3° ) Sur les dépens et les dispositions de l'article 700 du code de procédure civile:
La S.A.R.L. Etablissement [K] ayant succombé à hauteur de Cour, elle devra supporter les entiers dépens d'appel, sans pouvoir prétendre elle-même à l'indemnisation de ses frais irrépétibles.

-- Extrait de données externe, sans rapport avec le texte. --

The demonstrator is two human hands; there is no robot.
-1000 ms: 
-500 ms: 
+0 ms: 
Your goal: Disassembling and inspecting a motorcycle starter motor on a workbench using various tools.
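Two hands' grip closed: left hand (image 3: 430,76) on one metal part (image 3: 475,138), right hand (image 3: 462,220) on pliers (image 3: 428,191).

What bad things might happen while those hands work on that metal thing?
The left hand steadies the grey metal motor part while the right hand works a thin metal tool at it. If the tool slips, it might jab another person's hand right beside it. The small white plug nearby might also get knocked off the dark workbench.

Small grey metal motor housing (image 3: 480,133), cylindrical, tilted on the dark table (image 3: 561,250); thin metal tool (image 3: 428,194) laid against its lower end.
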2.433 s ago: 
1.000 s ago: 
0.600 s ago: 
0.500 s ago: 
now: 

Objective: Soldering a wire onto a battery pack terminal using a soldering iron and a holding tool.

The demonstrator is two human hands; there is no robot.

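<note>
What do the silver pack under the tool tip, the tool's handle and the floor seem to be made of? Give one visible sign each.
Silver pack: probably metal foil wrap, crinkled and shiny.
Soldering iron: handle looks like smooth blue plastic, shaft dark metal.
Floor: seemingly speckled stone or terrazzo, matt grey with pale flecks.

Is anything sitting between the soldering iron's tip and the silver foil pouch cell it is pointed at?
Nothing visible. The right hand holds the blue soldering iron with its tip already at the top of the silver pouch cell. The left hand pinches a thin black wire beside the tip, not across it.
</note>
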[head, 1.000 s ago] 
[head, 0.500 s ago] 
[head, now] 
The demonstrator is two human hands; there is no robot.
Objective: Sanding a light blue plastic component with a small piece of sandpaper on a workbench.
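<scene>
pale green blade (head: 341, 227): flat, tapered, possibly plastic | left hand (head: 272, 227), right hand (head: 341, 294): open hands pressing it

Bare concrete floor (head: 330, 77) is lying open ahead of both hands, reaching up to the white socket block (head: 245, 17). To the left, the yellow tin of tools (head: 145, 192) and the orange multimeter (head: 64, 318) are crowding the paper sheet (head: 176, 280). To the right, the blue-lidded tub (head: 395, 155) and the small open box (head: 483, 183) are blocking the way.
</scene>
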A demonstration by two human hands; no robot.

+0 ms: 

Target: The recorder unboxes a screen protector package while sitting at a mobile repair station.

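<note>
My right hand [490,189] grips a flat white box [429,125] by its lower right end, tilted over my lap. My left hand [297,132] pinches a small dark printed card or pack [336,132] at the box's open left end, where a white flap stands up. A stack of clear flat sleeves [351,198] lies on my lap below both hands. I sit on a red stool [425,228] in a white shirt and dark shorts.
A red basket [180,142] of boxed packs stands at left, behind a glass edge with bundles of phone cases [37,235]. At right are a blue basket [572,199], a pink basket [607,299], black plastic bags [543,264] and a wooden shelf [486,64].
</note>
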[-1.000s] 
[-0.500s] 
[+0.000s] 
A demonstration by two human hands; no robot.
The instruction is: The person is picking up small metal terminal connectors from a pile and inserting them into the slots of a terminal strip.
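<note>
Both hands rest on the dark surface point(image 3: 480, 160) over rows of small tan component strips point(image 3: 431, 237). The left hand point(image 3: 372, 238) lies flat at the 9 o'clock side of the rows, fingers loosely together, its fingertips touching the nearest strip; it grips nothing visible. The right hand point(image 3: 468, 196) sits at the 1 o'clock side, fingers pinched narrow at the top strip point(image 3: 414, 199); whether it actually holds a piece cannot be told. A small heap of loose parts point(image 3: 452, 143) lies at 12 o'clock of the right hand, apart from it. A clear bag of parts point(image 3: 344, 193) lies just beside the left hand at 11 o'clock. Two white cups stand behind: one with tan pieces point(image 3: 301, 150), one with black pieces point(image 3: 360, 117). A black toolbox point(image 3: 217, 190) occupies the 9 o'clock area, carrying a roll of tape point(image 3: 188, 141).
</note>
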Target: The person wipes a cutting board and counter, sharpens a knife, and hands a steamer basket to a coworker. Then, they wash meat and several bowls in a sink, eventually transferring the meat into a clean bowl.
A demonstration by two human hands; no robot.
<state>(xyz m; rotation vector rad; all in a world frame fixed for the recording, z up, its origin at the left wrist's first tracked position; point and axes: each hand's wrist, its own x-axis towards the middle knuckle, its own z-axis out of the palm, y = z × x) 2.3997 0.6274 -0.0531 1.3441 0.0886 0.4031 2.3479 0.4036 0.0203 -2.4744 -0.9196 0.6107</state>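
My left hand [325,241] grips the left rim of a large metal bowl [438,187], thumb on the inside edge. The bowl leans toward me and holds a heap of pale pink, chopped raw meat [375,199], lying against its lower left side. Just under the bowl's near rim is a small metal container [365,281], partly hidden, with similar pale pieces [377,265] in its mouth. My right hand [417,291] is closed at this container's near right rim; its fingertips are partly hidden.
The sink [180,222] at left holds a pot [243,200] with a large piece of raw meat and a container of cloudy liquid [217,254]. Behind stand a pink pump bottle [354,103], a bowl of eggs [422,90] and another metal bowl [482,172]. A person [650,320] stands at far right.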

En revanche, l'équité commande de faire application au bénéfice de M. [R] [K] des dispositions de l'article 700 du code de procédure civile à hauteur de 1 500 €.
PAR CES MOTIFS
La Cour, Chambre sociale, statuant par arrêt contradictoire mis à disposition au greffe, après débats en audience publique et après en avoir délibéré,
DÉCLARE l'appel principal de la S.A.R.L. Etablissement [K] mal fondé ;
DÉCLARE l'appel incident de M. [R] [K] mal fondé ;
CONFIRME le jugement rendu le 16 février 2015 par le conseil de prud'hommes de Lons-le-Saunier en toutes ses dispositions ;
Y ajoutant,
DÉBOUTE la S.A.R.L. Etablissement [K] de sa demande au titre de l'article 700 du code de procédure civile ;
CONDAMNE la S.A.R.L. Etablissement [K] aux entiers dépens d'appel ainsi qu'à payer à M. [R] [K] une indemnité de mille cinq cents euros (1 500 €) en application de l'article 700 du code de procédure civile.
LEDIT ARRÊT a été prononcé par mise à disposition au greffe le vingt sept mai deux mille seize et signé par Madame Chantal PALPACUER, président de chambre, et Madame Gaëlle BIOT, greffier.